To verify the results of clusterization — it will be very good to visualize clusters on some chart, to be able to see location and differences for each cluster. As it was described above, each message after NLP analysis is presented as a vector in N-dimensions. To display these vectors on a 2D or 3D chart — we must simplify them. For this, we can use principal component analysis.

Principal component analysis (PCA) is a mathematical procedure that transforms a number of (possibly) correlated variables into a (smaller) number of uncorrelated variables called principal components. As result, we are converting our message vectors from N-dimensional space into 3-dimensional space.

Also, we are detecting Cluster ID for each incoming message by using a generated cluster model.

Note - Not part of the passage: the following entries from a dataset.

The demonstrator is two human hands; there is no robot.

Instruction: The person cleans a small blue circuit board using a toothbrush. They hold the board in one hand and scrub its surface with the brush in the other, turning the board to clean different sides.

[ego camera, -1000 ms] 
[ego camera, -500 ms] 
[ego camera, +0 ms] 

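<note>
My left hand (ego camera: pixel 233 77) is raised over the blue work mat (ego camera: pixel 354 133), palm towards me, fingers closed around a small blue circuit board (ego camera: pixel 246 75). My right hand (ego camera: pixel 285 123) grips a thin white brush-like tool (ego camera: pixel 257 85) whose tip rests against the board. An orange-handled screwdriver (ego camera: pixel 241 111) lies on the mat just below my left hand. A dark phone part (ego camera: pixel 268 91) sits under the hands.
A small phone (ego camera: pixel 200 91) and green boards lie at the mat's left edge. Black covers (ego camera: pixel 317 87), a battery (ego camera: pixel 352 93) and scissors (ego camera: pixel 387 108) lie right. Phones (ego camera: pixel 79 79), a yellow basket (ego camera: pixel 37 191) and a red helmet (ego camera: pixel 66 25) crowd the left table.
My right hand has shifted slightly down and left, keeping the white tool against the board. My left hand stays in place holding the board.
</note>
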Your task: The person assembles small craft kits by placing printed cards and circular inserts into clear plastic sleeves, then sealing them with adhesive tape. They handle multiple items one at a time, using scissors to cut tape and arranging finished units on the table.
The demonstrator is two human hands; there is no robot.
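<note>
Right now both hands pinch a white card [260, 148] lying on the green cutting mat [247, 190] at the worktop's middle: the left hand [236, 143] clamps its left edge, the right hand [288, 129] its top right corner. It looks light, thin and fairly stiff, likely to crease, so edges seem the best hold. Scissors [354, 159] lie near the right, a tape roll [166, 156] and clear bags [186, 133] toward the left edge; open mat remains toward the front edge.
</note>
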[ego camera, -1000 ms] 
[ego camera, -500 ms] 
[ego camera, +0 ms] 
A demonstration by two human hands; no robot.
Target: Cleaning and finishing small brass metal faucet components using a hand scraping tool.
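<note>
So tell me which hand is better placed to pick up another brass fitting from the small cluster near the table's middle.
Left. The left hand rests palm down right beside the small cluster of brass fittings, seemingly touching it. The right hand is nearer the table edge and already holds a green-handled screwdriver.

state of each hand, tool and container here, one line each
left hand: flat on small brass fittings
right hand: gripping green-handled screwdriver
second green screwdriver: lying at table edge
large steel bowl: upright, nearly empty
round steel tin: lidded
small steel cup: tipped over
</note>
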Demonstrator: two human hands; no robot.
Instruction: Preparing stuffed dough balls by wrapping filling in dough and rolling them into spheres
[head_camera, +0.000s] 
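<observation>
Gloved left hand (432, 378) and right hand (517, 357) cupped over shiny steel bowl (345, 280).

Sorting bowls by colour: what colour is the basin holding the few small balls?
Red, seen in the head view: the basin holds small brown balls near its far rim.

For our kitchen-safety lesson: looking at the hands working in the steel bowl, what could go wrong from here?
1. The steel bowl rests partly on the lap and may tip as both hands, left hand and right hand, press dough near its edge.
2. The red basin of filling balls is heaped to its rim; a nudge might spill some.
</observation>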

For each cluster, we are defining a list of the most common keywords inside.

By having vectors in 3-dimensional space, cluster IDs predicted for each vector — we can build a 3D chart that is displayed in fig. 5.

Fig. 5 — Visualization for received messages into clusters

As you can see from this chart — incoming messages are well-grouped into clusters by meaning, because points for each cluster are distributed from other cluster points.

Future Todos

As you can see from Fig. 2 — not all steps in the proposed schema were developed and tested. Also, some steps can be improved. Below I listed some planned todos:

Try another clusterization methods, maybe some of them will improve the quality of the clusters
Running clusterization for responses from customer support service, and clusters received in result will be like Responses for Intents.
Using NLP engine Spacy and Neural Networks to detect base Entities for intents: Location, Price, Duration, etc…

Conclusions

As you can see — the proposed unsupervised training approach returned good results for sample requests. It allowed us to convert thousands of text messages representing incoming requests into support service to the tens of clusters grouping all these messages by general topic. In the next steps, we can play with the number of clusters, grouping typical responses into clusters, detecting entities that must be requested from customers to give them correct answers for their requests.